Exercise instructions >> Make an exact transcript of the lines in the data below, starting with the one containing "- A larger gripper" and going on through the one containing "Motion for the", with both included and the pictures left out.

Stored records
---+---
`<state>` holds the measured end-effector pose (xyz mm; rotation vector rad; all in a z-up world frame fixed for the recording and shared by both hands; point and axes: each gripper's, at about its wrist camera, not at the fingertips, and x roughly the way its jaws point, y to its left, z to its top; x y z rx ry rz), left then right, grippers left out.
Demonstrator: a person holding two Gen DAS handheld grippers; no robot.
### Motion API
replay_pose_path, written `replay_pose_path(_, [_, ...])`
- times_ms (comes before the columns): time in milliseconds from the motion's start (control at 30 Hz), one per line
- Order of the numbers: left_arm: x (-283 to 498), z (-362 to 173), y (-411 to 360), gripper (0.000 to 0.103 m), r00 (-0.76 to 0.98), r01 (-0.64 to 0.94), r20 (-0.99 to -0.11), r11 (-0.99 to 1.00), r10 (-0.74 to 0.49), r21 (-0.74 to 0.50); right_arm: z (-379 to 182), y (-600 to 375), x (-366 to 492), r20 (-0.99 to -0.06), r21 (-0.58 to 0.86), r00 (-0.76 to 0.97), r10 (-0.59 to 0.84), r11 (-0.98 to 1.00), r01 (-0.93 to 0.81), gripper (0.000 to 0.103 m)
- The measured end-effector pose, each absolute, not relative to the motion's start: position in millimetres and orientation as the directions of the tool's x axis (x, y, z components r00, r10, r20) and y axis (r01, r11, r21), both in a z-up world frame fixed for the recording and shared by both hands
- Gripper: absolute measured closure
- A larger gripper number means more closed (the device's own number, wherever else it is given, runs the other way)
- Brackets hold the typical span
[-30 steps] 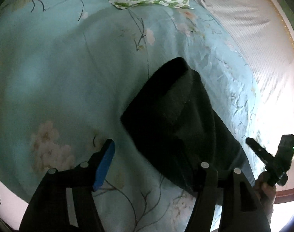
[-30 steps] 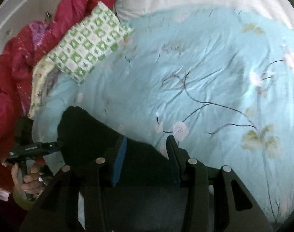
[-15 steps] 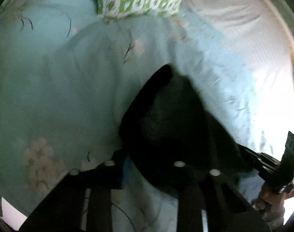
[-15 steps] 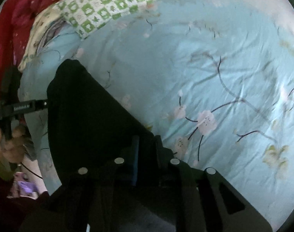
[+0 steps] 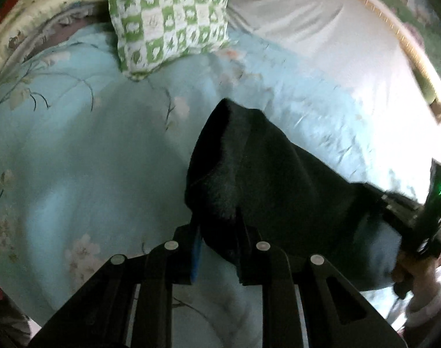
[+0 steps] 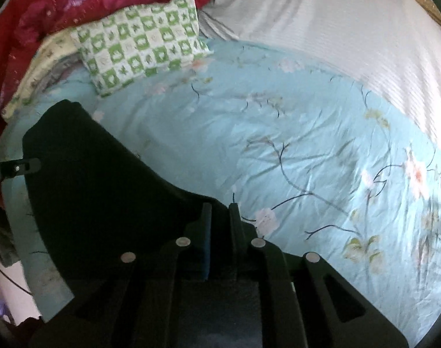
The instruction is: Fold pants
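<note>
Black pants (image 5: 267, 179) lie partly lifted over a light blue floral bedspread (image 5: 75, 159). My left gripper (image 5: 220, 232) is shut on the near left edge of the pants. My right gripper (image 6: 220, 211) is shut on the other near edge of the pants (image 6: 98, 179). The cloth hangs stretched between the two grippers, its far end resting on the bed. The right gripper also shows at the right edge of the left wrist view (image 5: 406, 211). The left gripper's finger shows at the left edge of the right wrist view (image 6: 17, 168).
A green and white checked pillow (image 5: 168, 17) lies at the head of the bed, also in the right wrist view (image 6: 139, 43). A red quilt (image 6: 32, 14) is heaped behind it. A white striped sheet (image 6: 336, 29) covers the far right side.
Both grippers went from open to shut on the near edges of the pants. They have lifted that end up off the bedspread.
</note>
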<state>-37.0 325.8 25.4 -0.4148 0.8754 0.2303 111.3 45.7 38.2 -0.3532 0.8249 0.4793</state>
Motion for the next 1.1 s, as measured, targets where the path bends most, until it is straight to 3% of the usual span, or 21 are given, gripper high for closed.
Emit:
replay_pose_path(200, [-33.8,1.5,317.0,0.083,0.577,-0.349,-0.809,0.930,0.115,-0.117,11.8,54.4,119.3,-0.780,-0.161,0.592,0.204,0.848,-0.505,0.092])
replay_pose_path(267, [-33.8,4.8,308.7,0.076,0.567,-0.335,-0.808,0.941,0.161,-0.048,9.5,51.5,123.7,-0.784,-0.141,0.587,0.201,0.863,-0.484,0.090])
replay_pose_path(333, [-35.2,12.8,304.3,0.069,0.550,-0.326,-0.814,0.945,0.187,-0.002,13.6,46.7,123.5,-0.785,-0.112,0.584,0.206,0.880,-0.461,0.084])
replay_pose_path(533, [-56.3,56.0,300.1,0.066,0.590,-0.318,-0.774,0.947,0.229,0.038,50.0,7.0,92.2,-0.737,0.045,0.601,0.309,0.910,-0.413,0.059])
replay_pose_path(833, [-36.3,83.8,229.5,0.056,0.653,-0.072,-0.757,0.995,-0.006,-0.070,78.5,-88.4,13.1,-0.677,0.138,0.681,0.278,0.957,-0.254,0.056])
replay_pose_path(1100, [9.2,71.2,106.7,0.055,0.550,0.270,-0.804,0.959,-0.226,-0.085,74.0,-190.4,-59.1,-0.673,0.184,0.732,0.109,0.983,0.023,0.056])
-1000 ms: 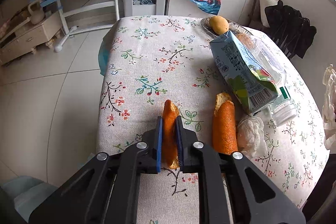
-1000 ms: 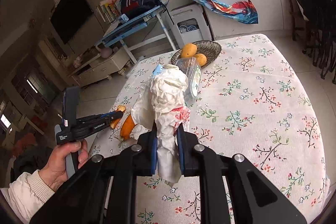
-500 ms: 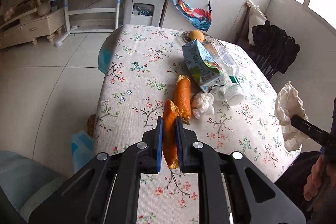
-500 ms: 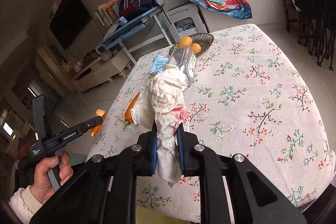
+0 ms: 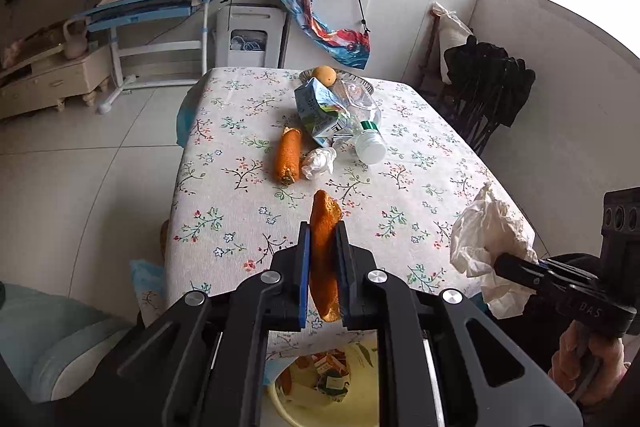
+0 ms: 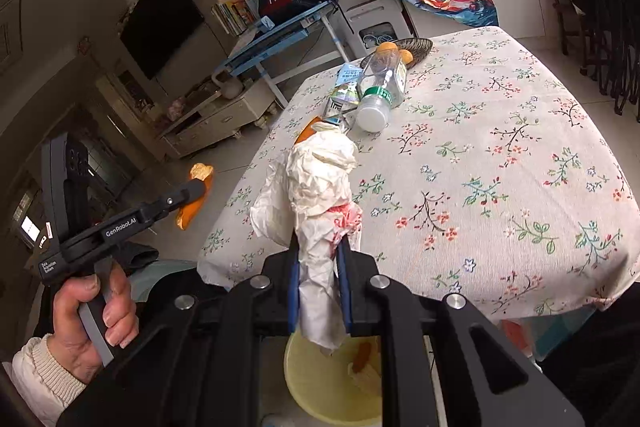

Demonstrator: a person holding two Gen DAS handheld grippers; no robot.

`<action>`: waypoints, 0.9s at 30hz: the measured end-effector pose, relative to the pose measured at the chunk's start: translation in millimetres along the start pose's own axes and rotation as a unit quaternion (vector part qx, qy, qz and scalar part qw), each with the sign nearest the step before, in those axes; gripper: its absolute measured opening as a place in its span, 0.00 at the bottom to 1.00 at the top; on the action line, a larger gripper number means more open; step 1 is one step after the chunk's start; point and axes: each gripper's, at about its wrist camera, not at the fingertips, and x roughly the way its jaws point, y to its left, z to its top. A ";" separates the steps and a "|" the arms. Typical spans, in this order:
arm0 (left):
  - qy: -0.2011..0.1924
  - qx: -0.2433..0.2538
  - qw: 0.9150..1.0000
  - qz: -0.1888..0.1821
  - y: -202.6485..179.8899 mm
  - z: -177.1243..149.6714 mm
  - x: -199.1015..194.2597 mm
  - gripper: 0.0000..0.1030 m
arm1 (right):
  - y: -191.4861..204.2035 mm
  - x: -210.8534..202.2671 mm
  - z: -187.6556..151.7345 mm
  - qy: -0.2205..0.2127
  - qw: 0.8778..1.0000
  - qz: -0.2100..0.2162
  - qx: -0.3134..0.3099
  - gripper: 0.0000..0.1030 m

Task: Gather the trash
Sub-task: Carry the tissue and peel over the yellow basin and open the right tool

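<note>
My left gripper (image 5: 323, 227) is shut on a strip of orange peel (image 5: 326, 209), held in the air over the near edge of the floral table (image 5: 224, 211). The right gripper (image 6: 320, 247) is shut on a crumpled white paper (image 6: 320, 179) with red marks, also at the near edge. Below both sits a yellow bin (image 6: 320, 383) with some trash inside, mostly hidden by the gripper bodies. On the table lie a second orange peel (image 5: 288, 157), a small tissue wad (image 5: 319, 163), a milk carton (image 5: 318, 111) and a plastic bottle (image 5: 362, 125).
A fruit basket with an orange (image 5: 324, 75) stands at the table's far end. Black chairs (image 5: 488, 95) stand to the right of the table. A teal cushion (image 5: 48, 331) lies on the floor at the near left. A blue desk (image 5: 152, 7) stands across the room.
Both grippers have drawn back from the tabletop to its near edge, each keeping its load. The yellow bin has come into view beneath them.
</note>
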 end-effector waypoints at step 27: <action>-0.042 0.045 0.998 0.022 -32.0 -6.8 -61.2 0.11 | 28.8 -20.8 -41.1 -0.008 0.999 0.012 -0.035 0.16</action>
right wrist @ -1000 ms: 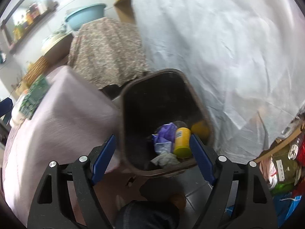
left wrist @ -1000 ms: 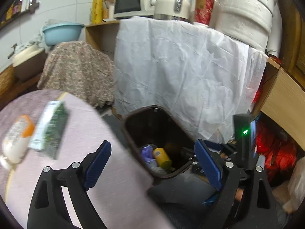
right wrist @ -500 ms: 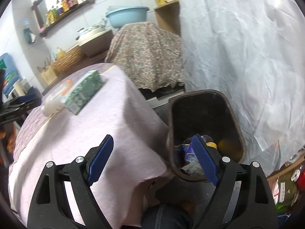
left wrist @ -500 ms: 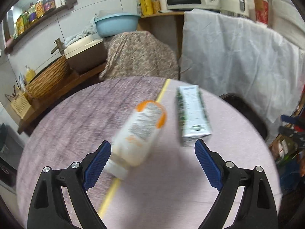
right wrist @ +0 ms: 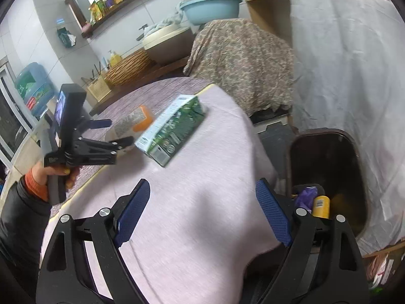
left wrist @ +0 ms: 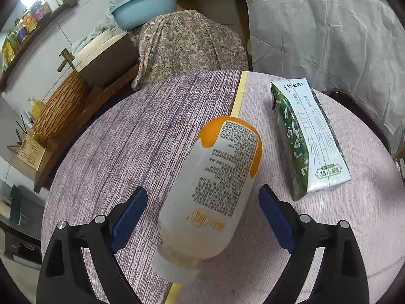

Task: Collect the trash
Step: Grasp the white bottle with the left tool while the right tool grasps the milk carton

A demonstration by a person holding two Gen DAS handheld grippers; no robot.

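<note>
A white bottle with an orange end (left wrist: 215,190) lies on its side on the round table (left wrist: 126,139). My left gripper (left wrist: 203,217) stands open around the bottle's cap half, and its pads are clear of it. To the right lies a green and white milk carton (left wrist: 308,139). The right wrist view shows the carton (right wrist: 174,129), the bottle (right wrist: 134,121) and the left gripper (right wrist: 114,133) in a person's hand (right wrist: 58,174). My right gripper (right wrist: 202,215) hangs open and empty over the near edge of the table (right wrist: 202,172). The dark trash bin (right wrist: 326,134) on the floor holds a yellow can (right wrist: 320,206) and a purple wrapper (right wrist: 307,195).
A strip of yellow tape (left wrist: 239,93) runs across the tablecloth. Behind the table are a paisley-covered object (left wrist: 187,45), a blue basin (left wrist: 144,7), a wicker basket (left wrist: 60,109) and a white sheet (left wrist: 329,38) hanging behind the bin.
My left gripper swung from the bin to the table and closed in on the bottle, which now lies between its jaws. My right gripper rose from over the bin and turned toward the table.
</note>
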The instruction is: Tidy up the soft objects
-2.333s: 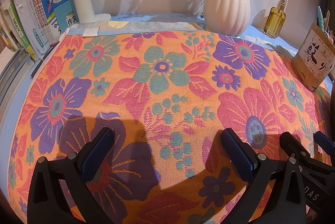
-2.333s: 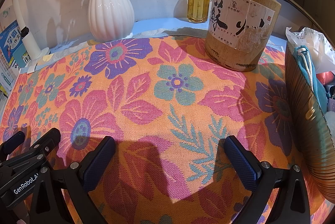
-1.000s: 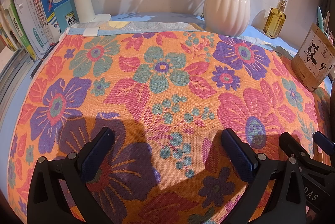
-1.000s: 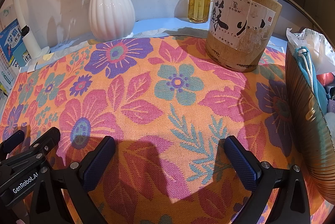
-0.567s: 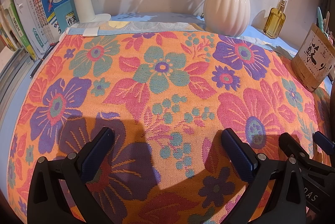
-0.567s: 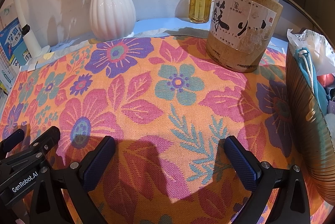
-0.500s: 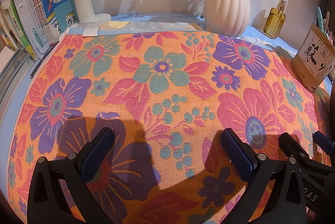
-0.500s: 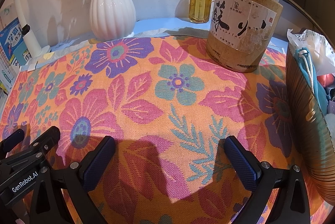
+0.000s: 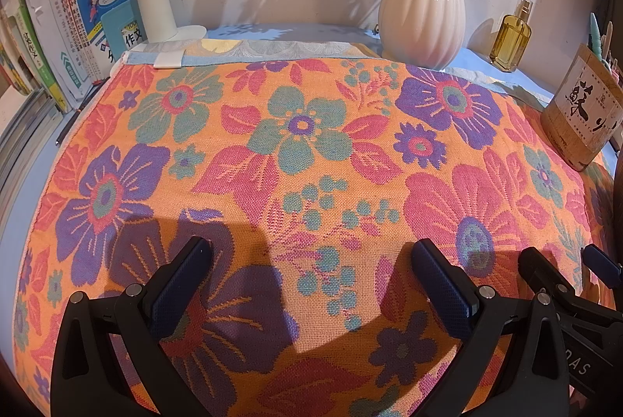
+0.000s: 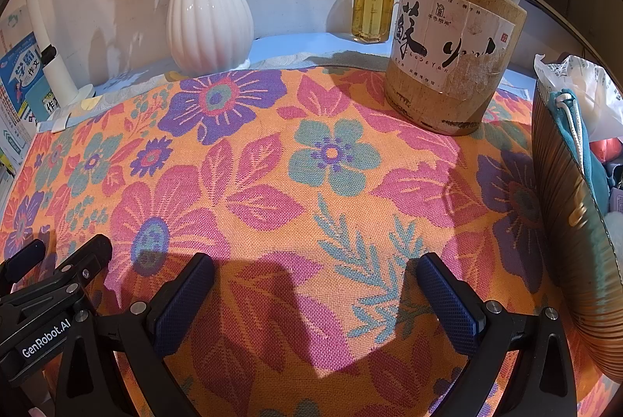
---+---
Exercise response >>
- A larger gripper number means more closed (the device's own number, wherever else it is given, runs the other way)
- Brackets hold the typical span
[-30 steps] 
[-30 steps] 
[-15 steps] 
[-15 steps] 
[+0 steps] 
[+0 steps] 
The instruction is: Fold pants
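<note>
Black pants (image 5: 267, 179) lie partly lifted over a light blue floral bedspread (image 5: 75, 159). My left gripper (image 5: 220, 232) is shut on the near left edge of the pants. My right gripper (image 6: 220, 211) is shut on the other near edge of the pants (image 6: 98, 179). The cloth hangs stretched between the two grippers, its far end resting on the bed. The right gripper also shows at the right edge of the left wrist view (image 5: 406, 211). The left gripper's finger shows at the left edge of the right wrist view (image 6: 17, 168).
A green and white checked pillow (image 5: 168, 17) lies at the head of the bed, also in the right wrist view (image 6: 139, 43). A red quilt (image 6: 32, 14) is heaped behind it. A white striped sheet (image 6: 336, 29) covers the far right side.
Both grippers went from open to shut on the near edges of the pants. They have lifted that end up off the bedspread.
</note>
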<state>-37.0 325.8 25.4 -0.4148 0.8754 0.2303 111.3 45.7 38.2 -0.3532 0.8249 0.4793</state>
Motion for the next 1.1 s, as measured, targets where the path bends most, until it is straight to 3% of the usual span, or 21 are given, gripper high for closed.

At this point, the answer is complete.